O primeiro é João Simões Lopes Neto
(1865-1916), pioneiro, cuja obra completa (ou quase) sai agora numa bela edição.
Seus contos buscam, na tradição oral,
vestígios da formação híbrida do gaúcho
(cristão e árabe, índio, branco e negro) e
dos percalços da sua história, do ponto
de vista do peão velho Blau Nunes.
Benjaminianamente, ele guia o leitor
da cidade pelos caminhos do Rio Grande
e do seu passado: do povoamento à vida
nômade de preadores de gado, desta à
formação e desenvolvimento das primeiras estâncias, pouco a pouco cercadas e racionalizadas a custo do desaparecimento de um modo de vida e convivência tradicional que, nostalgicamente,
só resta relembrar, decodificando os sinais deixados na paisagem do pampa
transformado. No livro póstumo, "Casos
do Romualdo", é como se Blau Nunes
apresentasse o mesmo mundo pelo avesso. Esse mundo dos avessos exige a
transformação do próprio Blau, de "genuíno tipo crioulo riograndense", "guasca sadio", "perene tarumã verdejante",
"rijo para o machado e para o raio", "desempenado arcabouço" mesmo aos 88
anos, num antigaúcho, o caçador mentiroso, Romualdo, "baixinho e gordo",
"ruivo e imberbe", embora ainda "homem para as ocasiões". O Blau, assim
transformado num outro pampa e num
Rio Grande outro, não pode ser levado a
sério nem por ele mesmo, e suas estórias
agora se querem um pouco parecidas à
anedota.
Decadência
Concentrada em pequenos contos, que se conectam de modo fragmentário, a ficção de Simões Lopes contrasta, já quantitativamente, com
a do segundo autor aqui examinado, Erico Verissimo (1905-75). À sua vasta obra
pertence a trilogia "O Tempo e o Vento",
cuja última parte, "O Arquipélago", ocupa três volumes, completando a saga da
paradigmática família Terra-Cambará,
iniciada em "O Continente" e continuada em "O Retrato".

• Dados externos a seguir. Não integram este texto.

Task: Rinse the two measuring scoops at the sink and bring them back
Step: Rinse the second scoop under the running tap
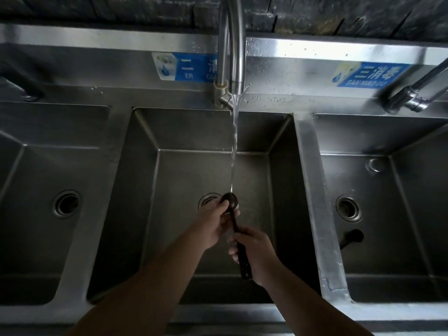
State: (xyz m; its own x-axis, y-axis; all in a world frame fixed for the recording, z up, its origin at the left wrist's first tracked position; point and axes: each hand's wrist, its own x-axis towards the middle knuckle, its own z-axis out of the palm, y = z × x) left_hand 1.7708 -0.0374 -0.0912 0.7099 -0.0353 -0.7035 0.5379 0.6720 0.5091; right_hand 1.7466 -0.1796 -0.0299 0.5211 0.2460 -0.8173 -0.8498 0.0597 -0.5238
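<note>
A: Left basin (43,166) holds nothing I can see. In the middle basin (169,166) the tap (230,44) runs, and the stream lands on the scoop (230,201), just above the drain (206,200).

B: And the hands?

A: The left hand (213,224) has its fingers curled around the bowl, thumb on the rim, apparently rubbing it. The right hand (254,248) grips the handle mid-length, fingers wrapped round, so the bowl sticks out beyond them towards the tap and the handle end hangs back towards the front edge.

B: The second scoop?

A: A dark thing (351,238) lies in the right basin (400,214), near the front-left corner beside its drain. Probably the other scoop, but it is too dim to be sure.

B: What could go wrong?

A: A wet handle might slip through the right fingers, and the scoop would drop onto the drain. The stream hitting the bowl could also spray over the divider. And the one in the right basin could be forgotten.
</note>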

A trilogia percorre 200 anos da história
do Rio Grande do Sul e das suas relações
com o Brasil e o mundo, por meio da estória dessa família, sua formação, ascensão e decadência. "O Arquipélago" enfoca justamente a decadência e desvenda o
ponto de vista sob o qual é revisada essa
história, ou seja, a perspectiva de um dos
três filhos varões do dr. Rodrigo Cambará, o escritor Floriano Terra Cambará.
Alter ego de Erico, Floriano Cambará
conta uma história que, nessa última
parte, vai de 1920 a 1945, mas é narrada a
partir de um presente histórico, marcado
profundamente pelo encerramento da
chamada era Vargas, com o suicídio deste em 1954, quando se anunciam possibilidades de outros Brasis, apresentadas
ainda como uma espécie de enigma que
o narrador tenta decifrar.
Floriano pode ser lido como metáfora
das relações entre os intelectuais e o poder, recusando tanto a continuidade do
coronelismo quanto o engajamento partidário e a ortodoxia comunista (caminhos trilhados respectivamente por seus
dois irmãos). A alternativa liberal, representada por Floriano, ou o que poderíamos chamar de um certo humanismo
socialista, com que o próprio Erico costumava se identificar, seria híbrida, porque masculina e feminina, ao mesmo
tempo, na medida em que contrapõe a
frágil, mas firme, defesa da vida por parte
das mulheres à violência dos machos só
aparentemente fortes. Mas Floriano, como Erico, reconhece o seu "meio pertencimento" a esse "mundo de bárbaros".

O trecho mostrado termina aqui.